Nothing outside the range is wanted. Repeat exactly the lines below from the one with "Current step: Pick" through the one with "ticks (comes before".

--- Dataset entries Enclosed Below ---

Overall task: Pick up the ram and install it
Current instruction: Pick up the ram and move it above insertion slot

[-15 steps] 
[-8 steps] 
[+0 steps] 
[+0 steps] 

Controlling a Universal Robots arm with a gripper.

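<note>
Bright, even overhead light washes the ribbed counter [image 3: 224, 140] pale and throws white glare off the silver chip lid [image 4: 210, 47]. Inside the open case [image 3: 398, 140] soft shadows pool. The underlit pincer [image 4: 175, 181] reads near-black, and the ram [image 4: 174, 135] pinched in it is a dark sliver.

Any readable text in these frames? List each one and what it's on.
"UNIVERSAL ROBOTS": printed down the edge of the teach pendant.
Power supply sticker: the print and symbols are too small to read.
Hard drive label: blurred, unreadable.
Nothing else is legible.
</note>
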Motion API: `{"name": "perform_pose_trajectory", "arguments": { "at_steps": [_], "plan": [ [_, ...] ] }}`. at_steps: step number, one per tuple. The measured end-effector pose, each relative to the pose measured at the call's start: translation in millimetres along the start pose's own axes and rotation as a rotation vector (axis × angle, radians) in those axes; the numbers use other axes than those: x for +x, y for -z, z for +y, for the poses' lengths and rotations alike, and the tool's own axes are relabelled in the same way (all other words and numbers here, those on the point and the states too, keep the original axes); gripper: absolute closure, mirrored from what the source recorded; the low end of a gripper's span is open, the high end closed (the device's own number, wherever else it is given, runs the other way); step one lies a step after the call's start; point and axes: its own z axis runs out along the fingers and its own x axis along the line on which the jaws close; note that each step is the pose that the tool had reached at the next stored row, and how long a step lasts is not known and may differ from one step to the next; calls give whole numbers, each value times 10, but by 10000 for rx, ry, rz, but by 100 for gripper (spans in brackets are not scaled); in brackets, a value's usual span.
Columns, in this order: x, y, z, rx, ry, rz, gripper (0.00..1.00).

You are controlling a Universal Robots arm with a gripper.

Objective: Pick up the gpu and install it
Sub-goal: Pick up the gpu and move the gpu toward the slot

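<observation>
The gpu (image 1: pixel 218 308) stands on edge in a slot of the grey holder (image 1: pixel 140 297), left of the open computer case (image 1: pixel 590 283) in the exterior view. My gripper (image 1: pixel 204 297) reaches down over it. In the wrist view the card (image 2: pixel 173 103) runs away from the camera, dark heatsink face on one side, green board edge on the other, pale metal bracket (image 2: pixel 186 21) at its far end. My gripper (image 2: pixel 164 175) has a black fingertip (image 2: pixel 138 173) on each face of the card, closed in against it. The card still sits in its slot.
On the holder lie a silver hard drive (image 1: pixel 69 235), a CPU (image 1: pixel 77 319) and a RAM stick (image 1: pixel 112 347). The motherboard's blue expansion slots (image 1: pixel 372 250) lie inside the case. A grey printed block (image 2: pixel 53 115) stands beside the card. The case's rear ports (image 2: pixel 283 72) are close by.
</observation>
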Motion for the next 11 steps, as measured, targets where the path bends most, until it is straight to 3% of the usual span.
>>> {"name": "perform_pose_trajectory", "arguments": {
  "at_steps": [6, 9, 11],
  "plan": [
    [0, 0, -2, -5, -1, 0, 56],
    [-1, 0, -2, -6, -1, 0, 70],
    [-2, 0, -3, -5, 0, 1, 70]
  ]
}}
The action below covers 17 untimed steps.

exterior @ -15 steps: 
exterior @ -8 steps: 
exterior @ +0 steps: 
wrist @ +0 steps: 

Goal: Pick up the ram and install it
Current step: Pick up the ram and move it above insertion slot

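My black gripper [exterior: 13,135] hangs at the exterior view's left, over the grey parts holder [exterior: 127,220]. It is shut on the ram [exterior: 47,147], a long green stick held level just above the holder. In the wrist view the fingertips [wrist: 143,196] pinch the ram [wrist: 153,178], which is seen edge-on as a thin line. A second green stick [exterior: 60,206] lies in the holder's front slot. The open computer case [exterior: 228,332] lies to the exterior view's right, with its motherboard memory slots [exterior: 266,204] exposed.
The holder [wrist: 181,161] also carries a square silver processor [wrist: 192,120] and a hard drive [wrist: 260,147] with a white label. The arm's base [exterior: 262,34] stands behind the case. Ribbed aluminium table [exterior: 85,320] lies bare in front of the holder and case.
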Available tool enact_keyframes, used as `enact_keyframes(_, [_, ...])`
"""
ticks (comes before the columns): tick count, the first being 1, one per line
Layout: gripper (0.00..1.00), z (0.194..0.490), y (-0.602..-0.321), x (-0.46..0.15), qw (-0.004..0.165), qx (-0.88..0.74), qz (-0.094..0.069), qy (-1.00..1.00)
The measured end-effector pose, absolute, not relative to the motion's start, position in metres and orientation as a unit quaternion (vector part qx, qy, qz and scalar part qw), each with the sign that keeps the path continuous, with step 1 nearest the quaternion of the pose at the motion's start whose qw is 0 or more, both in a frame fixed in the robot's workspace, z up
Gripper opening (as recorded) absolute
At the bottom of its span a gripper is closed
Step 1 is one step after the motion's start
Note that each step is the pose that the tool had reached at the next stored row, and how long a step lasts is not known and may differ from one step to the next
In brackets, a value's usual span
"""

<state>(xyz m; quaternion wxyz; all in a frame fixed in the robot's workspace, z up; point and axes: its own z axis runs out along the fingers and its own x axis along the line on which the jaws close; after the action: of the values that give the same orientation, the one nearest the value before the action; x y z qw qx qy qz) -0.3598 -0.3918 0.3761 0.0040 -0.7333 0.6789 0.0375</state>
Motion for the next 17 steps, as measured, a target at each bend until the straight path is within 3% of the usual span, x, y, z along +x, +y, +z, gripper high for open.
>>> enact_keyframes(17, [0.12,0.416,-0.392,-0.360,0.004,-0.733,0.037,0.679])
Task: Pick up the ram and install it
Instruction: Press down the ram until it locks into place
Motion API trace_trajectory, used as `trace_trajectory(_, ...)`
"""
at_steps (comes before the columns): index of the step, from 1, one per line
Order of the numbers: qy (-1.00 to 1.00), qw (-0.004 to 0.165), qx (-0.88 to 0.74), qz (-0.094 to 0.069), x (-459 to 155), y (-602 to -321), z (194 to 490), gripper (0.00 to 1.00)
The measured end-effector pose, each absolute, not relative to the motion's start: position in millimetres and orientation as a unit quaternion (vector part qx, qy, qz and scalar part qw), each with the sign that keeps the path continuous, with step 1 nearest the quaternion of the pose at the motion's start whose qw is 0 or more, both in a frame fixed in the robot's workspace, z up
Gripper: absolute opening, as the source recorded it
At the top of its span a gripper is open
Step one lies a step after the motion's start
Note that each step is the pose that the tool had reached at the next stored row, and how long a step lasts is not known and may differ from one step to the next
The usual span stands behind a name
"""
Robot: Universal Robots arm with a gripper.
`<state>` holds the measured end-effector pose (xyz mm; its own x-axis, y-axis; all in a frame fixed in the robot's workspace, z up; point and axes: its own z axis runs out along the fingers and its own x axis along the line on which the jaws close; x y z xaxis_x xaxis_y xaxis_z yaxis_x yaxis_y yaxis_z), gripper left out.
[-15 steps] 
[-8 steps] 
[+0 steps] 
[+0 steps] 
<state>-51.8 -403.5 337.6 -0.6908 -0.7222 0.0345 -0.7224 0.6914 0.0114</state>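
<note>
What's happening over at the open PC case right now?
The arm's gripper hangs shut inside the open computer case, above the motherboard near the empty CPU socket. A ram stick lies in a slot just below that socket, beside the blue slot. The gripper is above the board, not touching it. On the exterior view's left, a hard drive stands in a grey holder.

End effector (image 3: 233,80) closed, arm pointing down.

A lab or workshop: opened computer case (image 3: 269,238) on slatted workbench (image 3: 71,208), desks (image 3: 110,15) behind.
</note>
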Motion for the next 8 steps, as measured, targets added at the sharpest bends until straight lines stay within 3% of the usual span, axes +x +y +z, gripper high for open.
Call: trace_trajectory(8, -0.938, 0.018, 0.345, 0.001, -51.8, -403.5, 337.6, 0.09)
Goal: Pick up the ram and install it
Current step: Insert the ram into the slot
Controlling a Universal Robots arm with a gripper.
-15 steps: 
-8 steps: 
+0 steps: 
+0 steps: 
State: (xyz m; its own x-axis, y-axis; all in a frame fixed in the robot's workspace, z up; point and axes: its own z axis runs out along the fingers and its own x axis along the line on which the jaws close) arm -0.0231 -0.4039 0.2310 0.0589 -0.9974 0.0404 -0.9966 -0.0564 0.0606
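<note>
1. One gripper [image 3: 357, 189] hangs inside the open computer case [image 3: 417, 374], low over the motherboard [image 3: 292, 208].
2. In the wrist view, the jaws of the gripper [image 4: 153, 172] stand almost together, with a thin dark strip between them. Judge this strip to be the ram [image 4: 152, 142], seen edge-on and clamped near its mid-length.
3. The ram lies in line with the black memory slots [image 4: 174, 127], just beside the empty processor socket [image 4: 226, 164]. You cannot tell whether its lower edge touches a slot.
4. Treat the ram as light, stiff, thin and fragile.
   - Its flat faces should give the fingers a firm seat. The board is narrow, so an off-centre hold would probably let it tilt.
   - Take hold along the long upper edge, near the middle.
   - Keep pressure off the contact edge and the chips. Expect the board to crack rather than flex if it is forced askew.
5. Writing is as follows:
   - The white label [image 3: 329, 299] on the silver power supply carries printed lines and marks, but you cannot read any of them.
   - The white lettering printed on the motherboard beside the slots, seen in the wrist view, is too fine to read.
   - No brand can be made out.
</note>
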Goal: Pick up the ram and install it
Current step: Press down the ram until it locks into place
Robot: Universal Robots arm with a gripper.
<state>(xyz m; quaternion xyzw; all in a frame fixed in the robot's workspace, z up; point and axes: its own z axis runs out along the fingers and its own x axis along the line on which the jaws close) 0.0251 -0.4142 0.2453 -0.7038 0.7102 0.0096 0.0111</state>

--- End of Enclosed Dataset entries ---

* [Written reply]
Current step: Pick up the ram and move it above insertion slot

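My black gripper [exterior: 13,135] hangs at the exterior view's left, over the grey parts holder [exterior: 127,220]. It is shut on the ram [exterior: 47,147], a long green stick held level just above the holder. In the wrist view the fingertips [wrist: 143,196] pinch the ram [wrist: 153,178], which is seen edge-on as a thin line. A second green stick [exterior: 60,206] lies in the holder's front slot. The open computer case [exterior: 228,332] lies to the exterior view's right, with its motherboard memory slots [exterior: 266,204] exposed.
The holder [wrist: 181,161] also carries a square silver processor [wrist: 192,120] and a hard drive [wrist: 260,147] with a white label. The arm's base [exterior: 262,34] stands behind the case. Ribbed aluminium table [exterior: 85,320] lies bare in front of the holder and case.
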Available tool enact_keyframes, used as `enact_keyframes(_, [_, ...])`
"""
ticks (comes before the columns): tick count, the first being 1, one per line

This answer is complete as written.